### What is required
Take every line from the entries below that includes the word "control" and copy it.

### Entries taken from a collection
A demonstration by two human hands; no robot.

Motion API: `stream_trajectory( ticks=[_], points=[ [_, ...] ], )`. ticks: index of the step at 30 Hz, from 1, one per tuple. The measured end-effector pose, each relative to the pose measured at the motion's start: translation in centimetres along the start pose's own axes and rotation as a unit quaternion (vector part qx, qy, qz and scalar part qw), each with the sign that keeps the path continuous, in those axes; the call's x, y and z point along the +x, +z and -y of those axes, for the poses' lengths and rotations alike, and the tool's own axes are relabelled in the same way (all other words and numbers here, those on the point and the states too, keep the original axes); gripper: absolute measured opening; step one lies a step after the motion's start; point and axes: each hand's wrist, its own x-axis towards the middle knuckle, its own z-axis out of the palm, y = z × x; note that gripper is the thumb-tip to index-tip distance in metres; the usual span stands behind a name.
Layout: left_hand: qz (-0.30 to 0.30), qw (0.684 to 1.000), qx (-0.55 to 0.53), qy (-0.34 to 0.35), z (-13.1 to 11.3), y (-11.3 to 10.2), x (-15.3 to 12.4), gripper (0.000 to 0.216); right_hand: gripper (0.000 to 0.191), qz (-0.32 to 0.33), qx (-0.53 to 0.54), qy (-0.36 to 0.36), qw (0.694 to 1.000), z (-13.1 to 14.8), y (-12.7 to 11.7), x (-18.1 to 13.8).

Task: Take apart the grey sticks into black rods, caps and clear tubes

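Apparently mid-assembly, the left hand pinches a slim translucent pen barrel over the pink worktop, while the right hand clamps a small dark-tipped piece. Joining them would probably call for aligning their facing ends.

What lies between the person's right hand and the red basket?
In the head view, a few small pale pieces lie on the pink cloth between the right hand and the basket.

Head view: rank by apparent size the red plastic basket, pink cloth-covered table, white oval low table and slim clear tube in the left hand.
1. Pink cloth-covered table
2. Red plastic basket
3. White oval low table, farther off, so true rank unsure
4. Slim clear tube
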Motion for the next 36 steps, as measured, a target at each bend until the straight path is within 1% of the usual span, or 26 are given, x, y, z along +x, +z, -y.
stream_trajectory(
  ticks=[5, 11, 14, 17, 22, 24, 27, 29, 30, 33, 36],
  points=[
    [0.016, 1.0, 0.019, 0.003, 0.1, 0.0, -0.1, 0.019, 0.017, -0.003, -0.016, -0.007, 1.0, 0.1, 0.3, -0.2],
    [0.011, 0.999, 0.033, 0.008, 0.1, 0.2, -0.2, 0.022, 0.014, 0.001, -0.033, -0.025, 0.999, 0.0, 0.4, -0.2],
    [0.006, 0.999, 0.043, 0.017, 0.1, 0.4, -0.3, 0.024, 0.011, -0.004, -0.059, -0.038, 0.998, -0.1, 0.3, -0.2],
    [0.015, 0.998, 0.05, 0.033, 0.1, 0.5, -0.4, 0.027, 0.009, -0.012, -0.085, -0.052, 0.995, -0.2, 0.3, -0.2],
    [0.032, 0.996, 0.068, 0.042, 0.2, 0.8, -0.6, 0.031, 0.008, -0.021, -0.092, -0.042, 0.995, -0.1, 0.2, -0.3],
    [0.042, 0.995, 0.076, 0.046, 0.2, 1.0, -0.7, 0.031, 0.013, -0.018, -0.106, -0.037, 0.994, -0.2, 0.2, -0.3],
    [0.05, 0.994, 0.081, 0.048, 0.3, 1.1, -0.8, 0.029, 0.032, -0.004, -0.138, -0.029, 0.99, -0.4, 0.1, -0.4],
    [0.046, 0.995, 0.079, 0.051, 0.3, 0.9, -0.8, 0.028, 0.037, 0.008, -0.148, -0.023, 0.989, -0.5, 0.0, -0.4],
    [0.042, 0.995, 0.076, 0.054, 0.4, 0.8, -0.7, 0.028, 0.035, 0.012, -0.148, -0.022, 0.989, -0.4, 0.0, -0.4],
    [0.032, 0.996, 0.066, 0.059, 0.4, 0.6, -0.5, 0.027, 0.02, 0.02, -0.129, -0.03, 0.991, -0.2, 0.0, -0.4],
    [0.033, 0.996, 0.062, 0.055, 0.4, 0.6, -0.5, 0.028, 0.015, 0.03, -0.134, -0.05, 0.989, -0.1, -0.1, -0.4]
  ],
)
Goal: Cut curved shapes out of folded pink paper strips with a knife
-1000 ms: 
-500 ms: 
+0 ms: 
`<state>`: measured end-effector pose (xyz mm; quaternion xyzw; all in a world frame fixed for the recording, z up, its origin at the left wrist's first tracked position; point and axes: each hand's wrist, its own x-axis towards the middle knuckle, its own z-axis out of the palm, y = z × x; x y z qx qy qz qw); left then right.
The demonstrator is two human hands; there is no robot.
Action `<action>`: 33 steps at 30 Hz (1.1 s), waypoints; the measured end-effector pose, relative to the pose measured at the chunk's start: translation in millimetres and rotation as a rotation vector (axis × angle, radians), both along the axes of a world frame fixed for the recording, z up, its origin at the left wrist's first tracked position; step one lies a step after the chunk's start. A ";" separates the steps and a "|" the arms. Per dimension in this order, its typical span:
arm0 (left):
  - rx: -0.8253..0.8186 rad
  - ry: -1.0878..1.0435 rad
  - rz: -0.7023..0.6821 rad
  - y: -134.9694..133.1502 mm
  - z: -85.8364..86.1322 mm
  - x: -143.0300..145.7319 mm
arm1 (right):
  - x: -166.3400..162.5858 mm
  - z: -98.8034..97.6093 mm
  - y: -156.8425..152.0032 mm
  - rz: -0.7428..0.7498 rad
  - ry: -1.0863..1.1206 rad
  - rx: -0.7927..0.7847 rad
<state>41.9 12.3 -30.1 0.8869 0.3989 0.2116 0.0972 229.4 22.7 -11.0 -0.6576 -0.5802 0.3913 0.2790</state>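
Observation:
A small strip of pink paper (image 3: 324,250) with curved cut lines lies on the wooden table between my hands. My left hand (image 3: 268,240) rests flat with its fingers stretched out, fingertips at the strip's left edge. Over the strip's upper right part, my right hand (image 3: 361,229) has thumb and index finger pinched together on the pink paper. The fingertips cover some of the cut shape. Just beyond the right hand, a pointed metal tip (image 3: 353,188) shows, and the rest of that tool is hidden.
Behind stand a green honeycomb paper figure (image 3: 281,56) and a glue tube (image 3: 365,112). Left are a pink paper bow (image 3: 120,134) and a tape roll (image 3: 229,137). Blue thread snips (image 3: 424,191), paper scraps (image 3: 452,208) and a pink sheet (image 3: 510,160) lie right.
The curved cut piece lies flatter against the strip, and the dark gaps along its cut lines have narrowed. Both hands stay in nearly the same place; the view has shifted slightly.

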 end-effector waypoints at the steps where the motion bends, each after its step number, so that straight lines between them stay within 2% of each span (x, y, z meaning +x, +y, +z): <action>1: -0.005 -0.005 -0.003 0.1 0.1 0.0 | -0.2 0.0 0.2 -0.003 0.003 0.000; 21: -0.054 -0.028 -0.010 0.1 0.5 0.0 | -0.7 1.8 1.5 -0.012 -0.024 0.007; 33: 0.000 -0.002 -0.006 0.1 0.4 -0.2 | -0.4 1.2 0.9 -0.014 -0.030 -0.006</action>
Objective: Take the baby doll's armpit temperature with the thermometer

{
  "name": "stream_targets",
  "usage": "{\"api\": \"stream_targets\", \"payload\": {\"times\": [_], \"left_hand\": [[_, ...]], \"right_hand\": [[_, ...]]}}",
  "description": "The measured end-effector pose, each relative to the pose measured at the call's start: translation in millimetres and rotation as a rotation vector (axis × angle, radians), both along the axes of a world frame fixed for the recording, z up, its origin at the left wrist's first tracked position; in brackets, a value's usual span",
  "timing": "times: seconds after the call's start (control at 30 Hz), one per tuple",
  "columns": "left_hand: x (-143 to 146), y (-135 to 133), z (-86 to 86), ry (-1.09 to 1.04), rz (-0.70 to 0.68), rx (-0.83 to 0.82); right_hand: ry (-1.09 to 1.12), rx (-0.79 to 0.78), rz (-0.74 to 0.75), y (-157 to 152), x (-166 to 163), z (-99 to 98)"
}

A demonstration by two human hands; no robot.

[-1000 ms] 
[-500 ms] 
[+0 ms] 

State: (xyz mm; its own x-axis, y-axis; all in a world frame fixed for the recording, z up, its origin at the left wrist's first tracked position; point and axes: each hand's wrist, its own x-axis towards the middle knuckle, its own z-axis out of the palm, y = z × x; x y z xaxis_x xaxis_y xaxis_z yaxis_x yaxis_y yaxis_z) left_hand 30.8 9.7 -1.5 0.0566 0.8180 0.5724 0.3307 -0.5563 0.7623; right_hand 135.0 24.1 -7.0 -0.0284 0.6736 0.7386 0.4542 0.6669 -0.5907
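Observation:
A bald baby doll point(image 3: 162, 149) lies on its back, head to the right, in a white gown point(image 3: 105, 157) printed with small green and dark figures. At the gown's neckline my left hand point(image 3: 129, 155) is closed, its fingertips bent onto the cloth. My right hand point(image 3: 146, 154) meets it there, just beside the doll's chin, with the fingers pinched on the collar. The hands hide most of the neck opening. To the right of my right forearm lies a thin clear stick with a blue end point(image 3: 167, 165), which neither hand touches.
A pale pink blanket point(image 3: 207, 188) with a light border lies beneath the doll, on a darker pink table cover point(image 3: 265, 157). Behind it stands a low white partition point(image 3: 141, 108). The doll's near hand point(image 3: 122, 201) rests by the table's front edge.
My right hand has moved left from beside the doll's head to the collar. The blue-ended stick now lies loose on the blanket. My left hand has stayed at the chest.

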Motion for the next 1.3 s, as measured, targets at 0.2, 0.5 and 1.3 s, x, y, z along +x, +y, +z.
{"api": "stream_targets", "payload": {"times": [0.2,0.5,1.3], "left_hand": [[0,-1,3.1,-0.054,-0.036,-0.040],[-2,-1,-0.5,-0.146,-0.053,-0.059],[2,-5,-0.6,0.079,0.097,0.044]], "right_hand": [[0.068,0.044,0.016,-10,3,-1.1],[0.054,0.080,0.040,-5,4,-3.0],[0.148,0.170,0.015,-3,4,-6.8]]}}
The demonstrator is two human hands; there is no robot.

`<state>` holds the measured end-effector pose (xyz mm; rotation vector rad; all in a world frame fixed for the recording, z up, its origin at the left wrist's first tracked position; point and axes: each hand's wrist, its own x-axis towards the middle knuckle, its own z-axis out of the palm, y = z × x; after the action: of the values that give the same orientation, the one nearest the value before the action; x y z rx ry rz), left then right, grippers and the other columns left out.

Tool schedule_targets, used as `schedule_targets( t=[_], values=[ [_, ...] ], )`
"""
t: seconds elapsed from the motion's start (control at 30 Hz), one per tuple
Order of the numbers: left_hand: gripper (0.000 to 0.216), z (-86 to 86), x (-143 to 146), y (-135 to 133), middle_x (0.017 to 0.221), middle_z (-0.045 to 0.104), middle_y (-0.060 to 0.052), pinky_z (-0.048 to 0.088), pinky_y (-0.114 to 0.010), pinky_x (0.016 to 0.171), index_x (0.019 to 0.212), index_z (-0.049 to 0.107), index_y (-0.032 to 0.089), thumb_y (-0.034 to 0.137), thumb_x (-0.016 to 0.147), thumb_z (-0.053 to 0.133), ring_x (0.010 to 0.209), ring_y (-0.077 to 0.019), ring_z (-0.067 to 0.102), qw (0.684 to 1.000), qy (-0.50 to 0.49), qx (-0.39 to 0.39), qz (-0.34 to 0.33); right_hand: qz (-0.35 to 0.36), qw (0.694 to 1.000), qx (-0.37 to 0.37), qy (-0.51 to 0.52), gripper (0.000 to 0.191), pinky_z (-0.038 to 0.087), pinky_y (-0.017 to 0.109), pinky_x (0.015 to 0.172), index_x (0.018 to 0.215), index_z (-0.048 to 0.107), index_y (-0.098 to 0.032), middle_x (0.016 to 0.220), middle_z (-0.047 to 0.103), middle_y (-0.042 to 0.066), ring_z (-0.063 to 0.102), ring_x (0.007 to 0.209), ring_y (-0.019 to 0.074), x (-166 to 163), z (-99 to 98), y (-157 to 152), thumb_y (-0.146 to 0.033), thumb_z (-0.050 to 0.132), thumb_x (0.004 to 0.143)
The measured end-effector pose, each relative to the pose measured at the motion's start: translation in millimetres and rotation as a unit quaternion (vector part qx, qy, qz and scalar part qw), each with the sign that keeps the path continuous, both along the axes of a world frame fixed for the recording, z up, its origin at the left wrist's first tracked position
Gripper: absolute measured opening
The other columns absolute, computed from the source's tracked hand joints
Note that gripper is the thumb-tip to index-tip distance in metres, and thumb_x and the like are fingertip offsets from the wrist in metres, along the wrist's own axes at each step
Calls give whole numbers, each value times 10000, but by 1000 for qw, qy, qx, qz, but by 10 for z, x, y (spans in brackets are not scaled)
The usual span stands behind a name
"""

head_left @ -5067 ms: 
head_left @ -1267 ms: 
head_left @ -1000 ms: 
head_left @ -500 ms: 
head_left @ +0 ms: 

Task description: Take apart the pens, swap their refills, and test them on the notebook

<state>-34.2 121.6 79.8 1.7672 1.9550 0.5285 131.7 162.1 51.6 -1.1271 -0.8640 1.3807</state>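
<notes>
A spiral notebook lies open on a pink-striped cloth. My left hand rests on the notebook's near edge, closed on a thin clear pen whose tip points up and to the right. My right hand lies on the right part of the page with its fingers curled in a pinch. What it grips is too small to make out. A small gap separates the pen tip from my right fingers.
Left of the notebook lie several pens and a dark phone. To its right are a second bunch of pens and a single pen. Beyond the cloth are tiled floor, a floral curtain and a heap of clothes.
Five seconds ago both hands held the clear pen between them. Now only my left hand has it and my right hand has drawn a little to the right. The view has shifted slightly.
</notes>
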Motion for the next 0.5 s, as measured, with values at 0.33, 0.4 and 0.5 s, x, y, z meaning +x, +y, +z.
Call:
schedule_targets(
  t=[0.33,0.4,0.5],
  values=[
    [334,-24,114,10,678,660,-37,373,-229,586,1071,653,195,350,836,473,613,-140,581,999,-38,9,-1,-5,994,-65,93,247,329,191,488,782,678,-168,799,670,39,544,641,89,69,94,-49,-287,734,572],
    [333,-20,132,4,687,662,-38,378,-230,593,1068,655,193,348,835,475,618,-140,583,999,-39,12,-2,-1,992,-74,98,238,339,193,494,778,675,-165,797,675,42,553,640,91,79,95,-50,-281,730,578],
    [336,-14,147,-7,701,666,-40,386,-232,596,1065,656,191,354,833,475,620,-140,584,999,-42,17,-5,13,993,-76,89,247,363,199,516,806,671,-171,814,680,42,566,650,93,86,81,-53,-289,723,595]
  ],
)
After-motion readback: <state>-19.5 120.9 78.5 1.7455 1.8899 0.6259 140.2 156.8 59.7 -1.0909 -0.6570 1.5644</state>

### Answer box
  "timing": "times: seconds after the call's start (control at 30 Hz), one per tuple",
t: seconds elapsed from the motion's start (control at 30 Hz), one per tuple

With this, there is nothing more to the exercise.